■ **Instructions for the task**
Only the lines from the start of the data through the one containing "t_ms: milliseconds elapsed" belong in your answer; return them exactly.

(Source data)
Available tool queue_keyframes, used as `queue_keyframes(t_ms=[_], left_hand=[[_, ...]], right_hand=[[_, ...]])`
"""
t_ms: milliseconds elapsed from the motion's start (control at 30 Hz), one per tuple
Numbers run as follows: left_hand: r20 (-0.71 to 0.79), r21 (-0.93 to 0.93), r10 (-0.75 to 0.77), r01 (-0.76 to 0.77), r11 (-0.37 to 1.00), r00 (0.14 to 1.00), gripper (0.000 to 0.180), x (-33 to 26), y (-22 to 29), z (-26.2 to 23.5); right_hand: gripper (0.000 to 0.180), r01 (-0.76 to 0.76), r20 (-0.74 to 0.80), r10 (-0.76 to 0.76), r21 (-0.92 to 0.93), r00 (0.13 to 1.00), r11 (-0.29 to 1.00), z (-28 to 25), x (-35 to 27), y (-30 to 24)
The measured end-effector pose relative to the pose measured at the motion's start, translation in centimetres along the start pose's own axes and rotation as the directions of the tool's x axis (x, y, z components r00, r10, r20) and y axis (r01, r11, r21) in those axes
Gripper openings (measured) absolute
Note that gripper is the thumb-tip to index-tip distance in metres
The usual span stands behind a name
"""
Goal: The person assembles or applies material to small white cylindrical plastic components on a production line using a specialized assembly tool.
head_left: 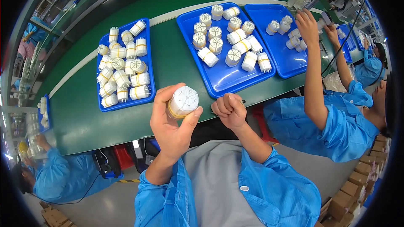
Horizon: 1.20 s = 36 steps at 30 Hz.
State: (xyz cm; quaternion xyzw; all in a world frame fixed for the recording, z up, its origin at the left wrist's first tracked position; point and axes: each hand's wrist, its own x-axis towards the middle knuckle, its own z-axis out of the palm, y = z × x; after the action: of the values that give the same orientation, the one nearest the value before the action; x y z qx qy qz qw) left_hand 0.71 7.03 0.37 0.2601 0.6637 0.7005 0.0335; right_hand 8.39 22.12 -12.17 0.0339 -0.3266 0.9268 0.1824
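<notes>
My left hand [170, 130] is closed around a white cylindrical part [183, 101] with a yellow band, raised above the near edge of the bench. Its segmented end face is turned upward. To the right, my right hand [229, 109] is curled into a fist near the front rim of the middle blue tray [227, 87]. A small dark tip pokes out by its fingers, but what it belongs to is hidden. Several similar banded white parts [215, 45] stand or lie in that tray. More of them [122, 77], some showing prongs, fill the left blue tray [126, 106].
A third blue tray [288, 69] with fewer parts sits at the right, where a co-worker's arms [315, 59] reach over it. The green bench [80, 130] runs across in front of me. Another person [71, 176] sits at the lower left. Cardboard boxes [343, 201] are stacked at the lower right.
</notes>
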Motion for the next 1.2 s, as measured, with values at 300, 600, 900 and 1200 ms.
queue_keyframes(t_ms=[300,600,900,1200], left_hand=[[0.187,-0.455,-0.215,0.278,0.846,0.959,0.045,0.3,-0.2,-0.6],[0.245,-0.513,-0.277,0.367,0.776,0.929,0.05,0.3,-0.2,-1.0],[0.322,-0.577,-0.271,0.414,0.704,0.907,0.052,0.3,-0.5,-1.3],[0.381,-0.618,-0.255,0.45,0.645,0.889,0.054,0.1,-0.3,-1.3]], right_hand=[[0.048,0.016,-0.004,-0.016,-0.009,1.0,1.0,0.1,-0.2,0.1],[0.048,0.009,-0.011,-0.009,-0.017,1.0,1.0,0.3,-0.2,0.0],[0.049,0.016,-0.004,-0.016,-0.017,1.0,1.0,0.4,-0.3,0.1],[0.048,0.009,-0.003,-0.009,-0.02,1.0,1.0,0.6,-0.3,-0.1]])
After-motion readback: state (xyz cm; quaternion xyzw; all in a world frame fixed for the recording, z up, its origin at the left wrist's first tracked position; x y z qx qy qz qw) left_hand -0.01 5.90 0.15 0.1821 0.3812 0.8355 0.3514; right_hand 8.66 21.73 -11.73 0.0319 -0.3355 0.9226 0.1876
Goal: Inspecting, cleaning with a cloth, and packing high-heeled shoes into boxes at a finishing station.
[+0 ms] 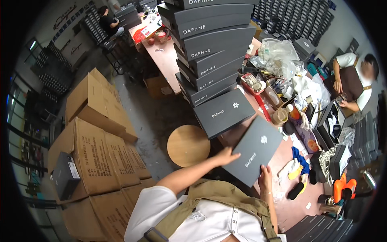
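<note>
A dark grey shoebox (252,143) with pale print on its lid is tilted in front of me at the table's edge. My left hand (227,156) closes on its left edge, thumb lying over the lid. At its near right corner my right hand (265,177) grips the edge, the fingers partly hidden beneath. Just beyond lies another closed grey shoebox (223,113), by the foot of a tall, leaning stack of similar boxes (215,42).
Large brown cartons (96,153) stand at the left, near a round wooden stool (188,146). The pink table (278,201) carries a bottle (282,115), plastic bags (278,56) and an orange-handled tool (342,187). A co-worker (354,80) works across the table; another person (109,22) sits far back.
</note>
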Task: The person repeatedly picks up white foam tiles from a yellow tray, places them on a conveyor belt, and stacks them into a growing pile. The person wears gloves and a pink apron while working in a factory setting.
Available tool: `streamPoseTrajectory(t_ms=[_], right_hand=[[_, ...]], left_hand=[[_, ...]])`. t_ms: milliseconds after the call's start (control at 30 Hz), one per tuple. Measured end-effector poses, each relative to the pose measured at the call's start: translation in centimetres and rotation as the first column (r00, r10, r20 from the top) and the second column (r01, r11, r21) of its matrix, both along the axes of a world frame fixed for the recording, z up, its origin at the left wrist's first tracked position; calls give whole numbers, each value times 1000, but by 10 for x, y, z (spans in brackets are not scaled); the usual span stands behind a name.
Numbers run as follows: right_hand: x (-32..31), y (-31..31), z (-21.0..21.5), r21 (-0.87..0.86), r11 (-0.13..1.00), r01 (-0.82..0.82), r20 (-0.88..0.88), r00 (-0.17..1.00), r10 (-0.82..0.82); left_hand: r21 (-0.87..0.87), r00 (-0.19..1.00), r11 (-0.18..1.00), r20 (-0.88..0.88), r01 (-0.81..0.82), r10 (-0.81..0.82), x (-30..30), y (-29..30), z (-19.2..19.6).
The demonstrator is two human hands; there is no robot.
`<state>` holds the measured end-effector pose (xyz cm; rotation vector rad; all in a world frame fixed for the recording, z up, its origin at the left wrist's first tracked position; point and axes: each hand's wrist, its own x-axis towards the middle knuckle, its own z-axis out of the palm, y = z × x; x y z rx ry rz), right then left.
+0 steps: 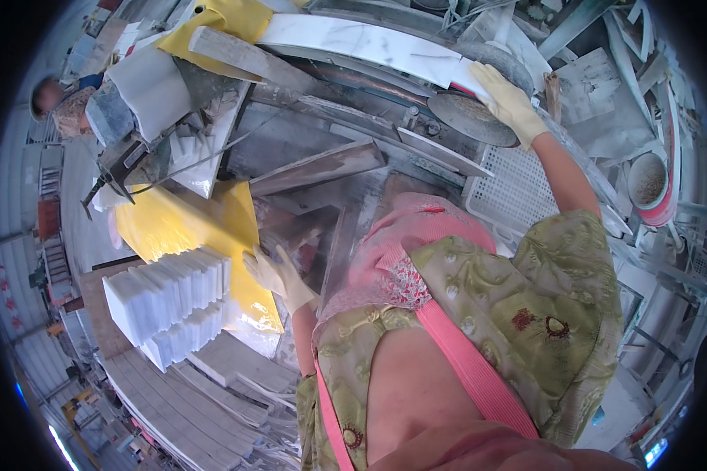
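Note:
A pale rubber glove covers each hand. My right hand reaches far forward with its fingers stretched out, at the right end of a long white marble strip with grey veins. Below that hand lies a round dusty disc. My left hand is low at the left with fingers spread, beside a shiny yellow sheet; whether it touches the sheet I cannot tell. Left of it, two stacked rows of thin white tiles stand on edge.
Grey planks lean across the middle. A white perforated crate sits below my right forearm. A dusty bucket and scrap slabs crowd the right. Another person is at the far left, near a grey draped block.

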<state>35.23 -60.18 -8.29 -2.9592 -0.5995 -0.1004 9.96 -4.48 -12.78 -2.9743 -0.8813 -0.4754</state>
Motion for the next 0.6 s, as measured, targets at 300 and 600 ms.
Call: streamPoseTrajectory(t_ms=[300, 600], right_hand=[[27, 41, -4, -109, 984, -143, 144, 977, 158], [52, 63, -2, -140, 979, -148, 144, 975, 168]], left_hand=[[-21, 1000, 1000, -4, -2, 2, 0, -3, 5], [-73, 998, 996, 5, -60, 61, 5, -11, 11]])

■ **Reply**
Available tool queue_keyframes, used as `queue_keyframes(t_ms=[_], left_hand=[[_, ...]], right_hand=[[_, ...]])`
"""
t_ms: milliseconds elapsed from the motion's start (control at 30 Hz), one per tuple

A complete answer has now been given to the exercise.